Scheduling vehicle maintenance based on observed data is more reliable than relying on elapsed time. Parts may not need maintenance when scheduled based on elapsed time, as their lifespan varies based on driving conditions. Algorithm-based diagnostics can detect degrading parts, but repairs are still reactive. Predictive maintenance is more desirable for safety and cost savings. Simulation results show the cost-effectiveness of predictive maintenance compared to diagnostics and preventive maintenance. This research is essential for vehicle reliability and the safety of automated control systems used in automotive components. A similar methodology can be used for optimal maintenance timing and design changes.
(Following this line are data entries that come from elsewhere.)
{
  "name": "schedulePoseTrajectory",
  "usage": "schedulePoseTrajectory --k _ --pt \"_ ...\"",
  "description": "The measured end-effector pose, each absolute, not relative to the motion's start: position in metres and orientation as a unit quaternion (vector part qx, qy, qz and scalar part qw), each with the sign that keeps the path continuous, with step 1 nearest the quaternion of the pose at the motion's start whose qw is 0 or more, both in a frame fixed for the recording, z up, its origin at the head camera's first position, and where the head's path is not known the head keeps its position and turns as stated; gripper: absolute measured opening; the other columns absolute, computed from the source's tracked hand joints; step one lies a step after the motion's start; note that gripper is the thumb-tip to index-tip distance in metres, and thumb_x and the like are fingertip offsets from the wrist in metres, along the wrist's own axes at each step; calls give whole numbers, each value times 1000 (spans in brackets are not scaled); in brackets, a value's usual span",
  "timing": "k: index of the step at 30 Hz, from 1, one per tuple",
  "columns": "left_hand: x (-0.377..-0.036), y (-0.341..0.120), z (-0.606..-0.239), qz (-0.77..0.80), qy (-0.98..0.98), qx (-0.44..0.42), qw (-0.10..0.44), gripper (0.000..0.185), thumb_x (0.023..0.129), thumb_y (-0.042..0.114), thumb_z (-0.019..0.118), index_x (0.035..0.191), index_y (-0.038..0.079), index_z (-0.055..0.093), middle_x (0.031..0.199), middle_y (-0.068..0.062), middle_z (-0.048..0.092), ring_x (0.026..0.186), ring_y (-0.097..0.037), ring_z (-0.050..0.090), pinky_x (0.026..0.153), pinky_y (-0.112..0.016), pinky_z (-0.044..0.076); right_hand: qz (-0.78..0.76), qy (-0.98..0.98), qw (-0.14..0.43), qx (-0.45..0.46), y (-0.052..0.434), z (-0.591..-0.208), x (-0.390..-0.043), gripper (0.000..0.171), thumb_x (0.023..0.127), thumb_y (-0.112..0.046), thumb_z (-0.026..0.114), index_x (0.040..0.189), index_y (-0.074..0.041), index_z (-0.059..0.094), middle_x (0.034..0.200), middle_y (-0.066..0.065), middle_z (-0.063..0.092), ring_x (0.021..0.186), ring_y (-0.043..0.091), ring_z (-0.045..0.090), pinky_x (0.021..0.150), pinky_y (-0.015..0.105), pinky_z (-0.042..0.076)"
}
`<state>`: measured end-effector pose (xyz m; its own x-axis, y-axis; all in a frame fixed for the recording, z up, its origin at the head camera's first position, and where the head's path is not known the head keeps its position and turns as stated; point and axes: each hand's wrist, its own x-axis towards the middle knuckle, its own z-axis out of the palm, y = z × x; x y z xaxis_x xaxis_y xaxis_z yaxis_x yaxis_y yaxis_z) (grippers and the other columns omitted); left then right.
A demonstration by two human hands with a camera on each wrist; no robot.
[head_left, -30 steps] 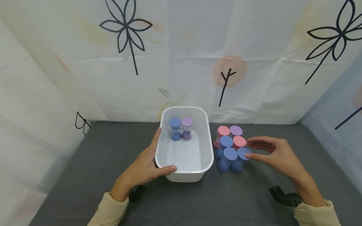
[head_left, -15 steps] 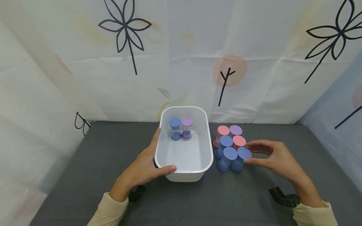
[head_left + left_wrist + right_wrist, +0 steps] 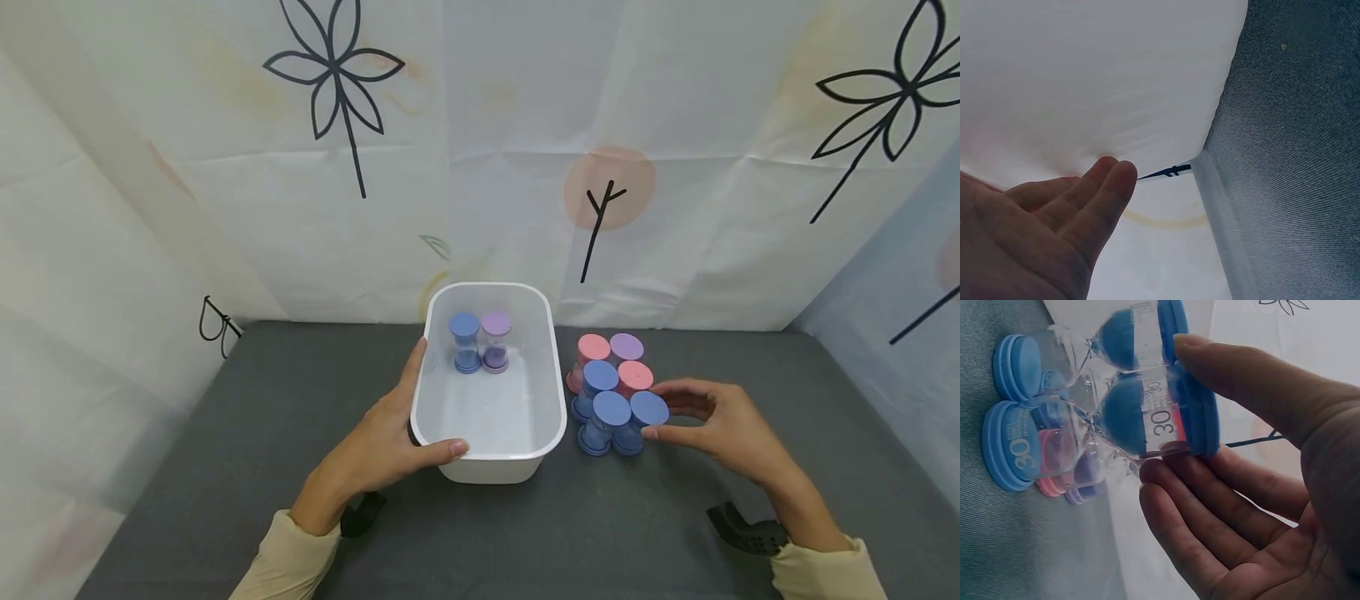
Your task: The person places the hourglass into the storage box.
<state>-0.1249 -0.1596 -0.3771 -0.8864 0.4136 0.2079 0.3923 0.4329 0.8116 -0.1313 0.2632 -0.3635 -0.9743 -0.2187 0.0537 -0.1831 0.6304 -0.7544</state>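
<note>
A white bin [image 3: 553, 392] stands mid-table with a blue sand timer [image 3: 465, 342] and a purple sand timer [image 3: 496, 340] upright at its far end. My left hand [image 3: 405, 421] grips the bin's near-left corner, thumb hooked over the front rim; in the left wrist view its fingers [image 3: 1100, 187] lie against the bin wall [image 3: 1085, 75]. Right of the bin stands a cluster of several timers. My right hand [image 3: 675, 414] pinches the cap of the nearest-right blue timer [image 3: 648, 407] between thumb and fingers; the right wrist view shows that timer [image 3: 1147, 419], marked 30, in my right hand [image 3: 1241, 462].
The cluster holds two pink-capped timers [image 3: 593, 347], a purple one [image 3: 626, 346] and other blue ones [image 3: 611, 408], packed close together. The grey table [image 3: 225, 433] is walled by white printed cloth [image 3: 480, 167] at the back and sides.
My right hand has moved left to the cluster and closed its thumb and fingers on the blue timer's cap. My left hand and the bin have stayed put.
</note>
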Motion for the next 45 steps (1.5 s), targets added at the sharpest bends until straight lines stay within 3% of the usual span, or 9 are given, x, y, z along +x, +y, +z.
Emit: schedulePoseTrajectory --k 10,20,30,37,45 --pt "-126 -159 -377 472 848 242 11 123 80 46 85 163 37 -6 154 7 39 113 -28 61 94 -48 46 -421 901 24 -99 261 -366 -130 54 81 -27 88 124 0 68 119 15 69 99 8 67 78 23 53" --pt "-127 -160 -380 474 846 245 14 124 81 44 85 163 33 -7 153 4 40 113 -28 60 94 -49 46 -405 910 18 -86 266 -362 -129 54 80 -30 89 124 -5 70 120 11 69 99 6 66 79 24 53" --pt "-126 -160 -380 469 851 238 6 124 79 46 86 163 36 -5 151 5 44 112 -27 62 95 -47 46 -403 910 -27 -94 275 -346 -116 44 82 -26 88 120 -12 72 111 1 73 95 1 67 77 19 51" --pt "-126 -160 -381 474 847 240 9 124 80 45 85 163 32 -7 151 4 42 115 -28 60 95 -49 46 -401 912 -46 -79 279 -332 -109 45 82 -24 88 122 -11 72 108 -7 73 94 -2 66 76 16 50" --pt "-125 -160 -381 477 847 233 14 124 80 46 85 163 32 -7 154 8 38 118 -30 59 96 -51 45 -387 911 -77 -117 271 -313 -108 43 79 -18 90 118 -11 73 105 -7 73 93 -2 65 73 14 49"
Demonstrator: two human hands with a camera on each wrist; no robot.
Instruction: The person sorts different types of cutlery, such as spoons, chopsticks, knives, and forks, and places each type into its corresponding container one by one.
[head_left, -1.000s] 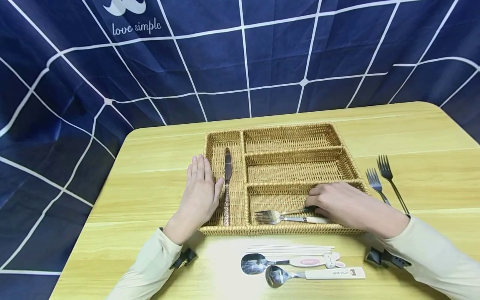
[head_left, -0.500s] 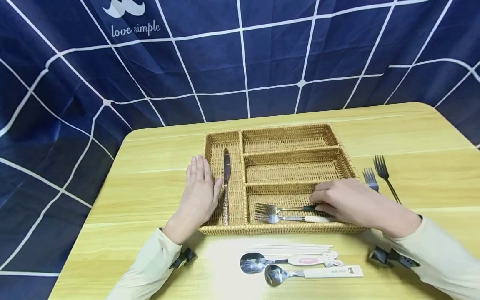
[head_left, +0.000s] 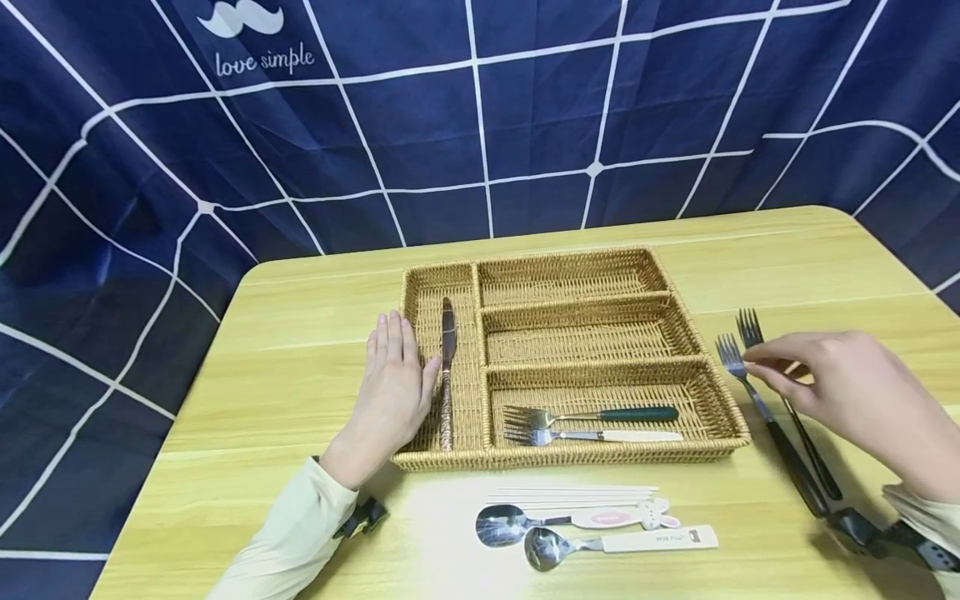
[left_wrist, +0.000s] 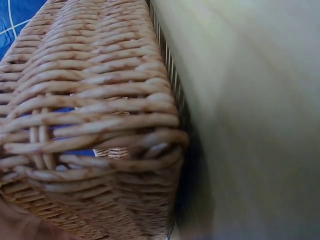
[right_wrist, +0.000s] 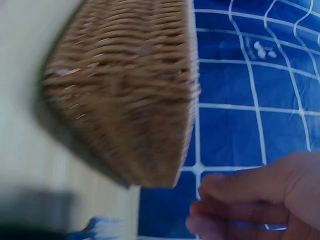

This paper discusses the current industry progress of predictive failure analytics and how AI methodologies have impacted the same. The paper reviews the safety standards followed in the automotive industry and how the reliability of a system is measured. This paper provides a comprehensive review of the times-to-failure modeling proposed in the past and categorizes them based on the data used, such as censored or uncensored data. Various AI techniques have been reviewed, and how they can be potentially used in improving the existing models has been discussed. Finally, this paper covers a fundamental concept of 'risk priority number,' which is used to predict potential failures at the design stage and provides a means to improve the system. Based on the review of past and present methods, techniques, and models, a conclusion of the future scope of AI in predictive failure analytics has been provided, highlighting the new areas and types of models that can be used in the automotive industry and how it will influence the overall reliability and safety of automotive systems. This paper will immensely benefit those working on predictive failure methods in the automotive industry and provides a consolidated source of various methodologies and models used from the past to the present.